■ Task to complete ■
What the task requires is an exact printout of the listing below, pictures excluded.

■ Entries supplied ■
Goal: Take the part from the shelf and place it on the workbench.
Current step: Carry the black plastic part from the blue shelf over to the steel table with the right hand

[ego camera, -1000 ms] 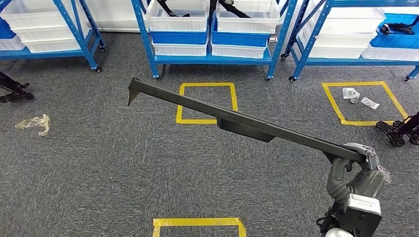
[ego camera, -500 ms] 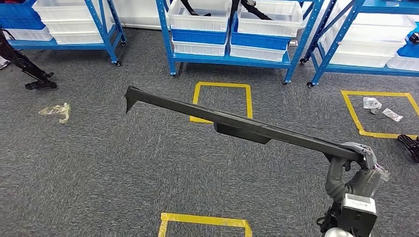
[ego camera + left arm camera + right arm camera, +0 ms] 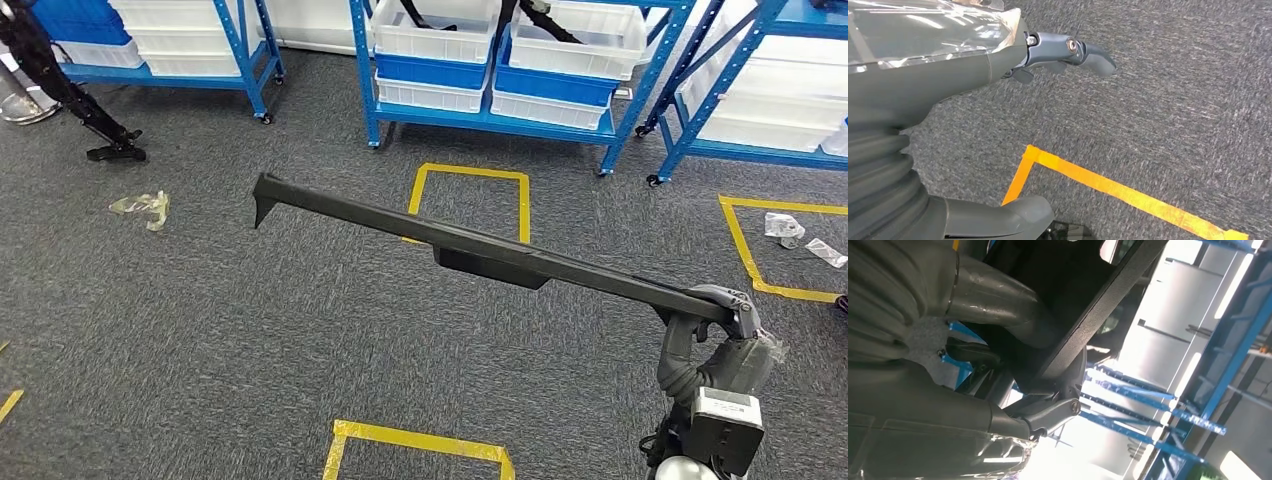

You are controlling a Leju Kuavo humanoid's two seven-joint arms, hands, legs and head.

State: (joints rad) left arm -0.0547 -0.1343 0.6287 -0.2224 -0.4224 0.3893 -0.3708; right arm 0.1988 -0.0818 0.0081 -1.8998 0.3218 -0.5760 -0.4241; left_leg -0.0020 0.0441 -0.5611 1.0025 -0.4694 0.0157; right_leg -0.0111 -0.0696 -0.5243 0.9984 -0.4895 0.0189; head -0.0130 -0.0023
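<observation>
The part (image 3: pixel 480 245), a long dark bar with a hooked far end, hangs above the grey carpet (image 3: pixel 200 330) in the head view, gripped at one end by the right hand (image 3: pixel 715 325), fingers wrapped over it. Held so far from its middle, it could, by this look, twist or sag in the grasp, and its free end could strike the blue shelf (image 3: pixel 500 110) of white bins standing beyond it. Yellow tape squares (image 3: pixel 470 200) mark the floor under the part; plastic scraps (image 3: pixel 140 207) lie off its hooked end.

Left wrist view: the left hand (image 3: pixel 1058 52) hangs over carpet and an orange tape line (image 3: pixel 1128 195), fingers loose, holding nothing.

Right wrist view: thumb and fingers clamp the part (image 3: pixel 1098 310), blue racking behind.
</observation>
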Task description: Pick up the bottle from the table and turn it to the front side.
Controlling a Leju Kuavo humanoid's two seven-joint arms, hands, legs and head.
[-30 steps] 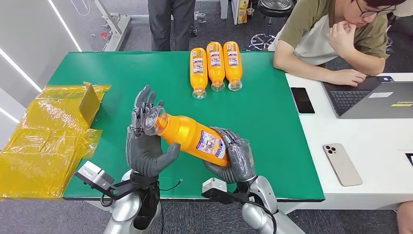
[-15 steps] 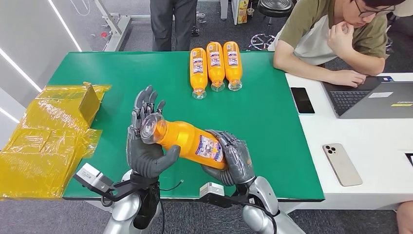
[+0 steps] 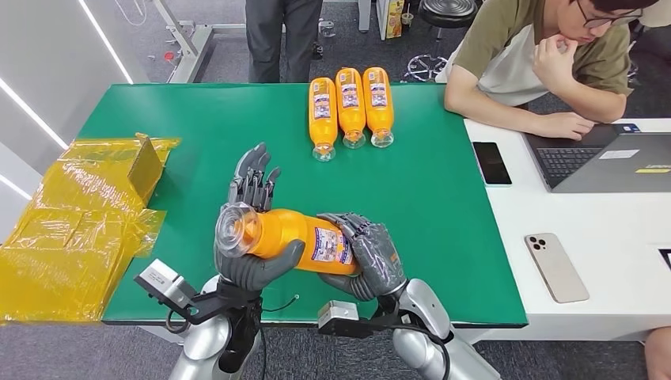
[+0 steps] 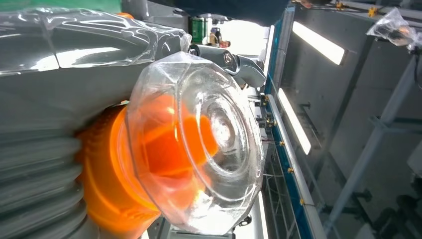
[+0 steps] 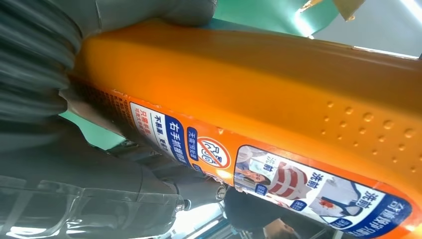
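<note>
1. Bottle [image 3: 297, 240] is up off the table [image 3: 443, 206], near the robot.
2. Left hand [image 3: 252, 237] and right hand [image 3: 368, 257] both hold it.
3. Label shows partly; turning looks unfinished.

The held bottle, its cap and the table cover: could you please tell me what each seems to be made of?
Bottle: likely glossy orange plastic, given the moulded raised dots and sheen.
Cap: clear hard plastic; the orange shows through it.
Table cover: matte green, perhaps felt or a rubber mat; hard to tell.
</note>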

■ Task output ■
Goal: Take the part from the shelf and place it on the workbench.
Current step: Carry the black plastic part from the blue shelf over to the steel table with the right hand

[ego camera, -1000 ms] 
[ego camera, -500 ms] 
[ego camera + left arm camera + right arm camera, +0 ms] 

You are controlling a Leju Kuavo humanoid's two seven-joint arms, hands, legs and head.

State: (joints rad) left arm -0.0547 -0.1343 0.6287 -0.2224 -0.4224 0.3893 -0.3708; right arm 0.1988 -0.0818 0.0081 -1.8998 0.3218 -0.5760 -0.4241; left_leg -0.0020 0.0441 -0.5611 1.0025 -0.4694 0.0157; right_leg -0.0111 -0.0696 -0.5243 0.9984 -0.4895 0.0189; head -0.0130 -0.0023
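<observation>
The part (image 3: pixel 480 245), a long dark bar with a hooked far end, hangs above the grey carpet (image 3: pixel 200 330) in the head view, gripped at one end by the right hand (image 3: pixel 715 325), fingers wrapped over it. Held so far from its middle, it could, by this look, twist or sag in the grasp, and its free end could strike the blue shelf (image 3: pixel 500 110) of white bins standing beyond it. Yellow tape squares (image 3: pixel 470 200) mark the floor under the part; plastic scraps (image 3: pixel 140 207) lie off its hooked end.

Left wrist view: the left hand (image 3: pixel 1058 52) hangs over carpet and an orange tape line (image 3: pixel 1128 195), fingers loose, holding nothing.

Right wrist view: thumb and fingers clamp the part (image 3: pixel 1098 310), blue racking behind.
</observation>
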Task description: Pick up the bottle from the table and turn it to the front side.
Controlling a Leju Kuavo humanoid's two seven-joint arms, hands, legs and head.
[-30 steps] 
[-15 steps] 
[+0 steps] 
[+0 steps] 
[+0 steps] 
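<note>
1. Bottle [image 3: 297, 240] is up off the table [image 3: 443, 206], near the robot.
2. Left hand [image 3: 252, 237] and right hand [image 3: 368, 257] both hold it.
3. Label shows partly; turning looks unfinished.

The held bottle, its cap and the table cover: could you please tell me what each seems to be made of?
Bottle: likely glossy orange plastic, given the moulded raised dots and sheen.
Cap: clear hard plastic; the orange shows through it.
Table cover: matte green, perhaps felt or a rubber mat; hard to tell.
</note>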

The output is finished.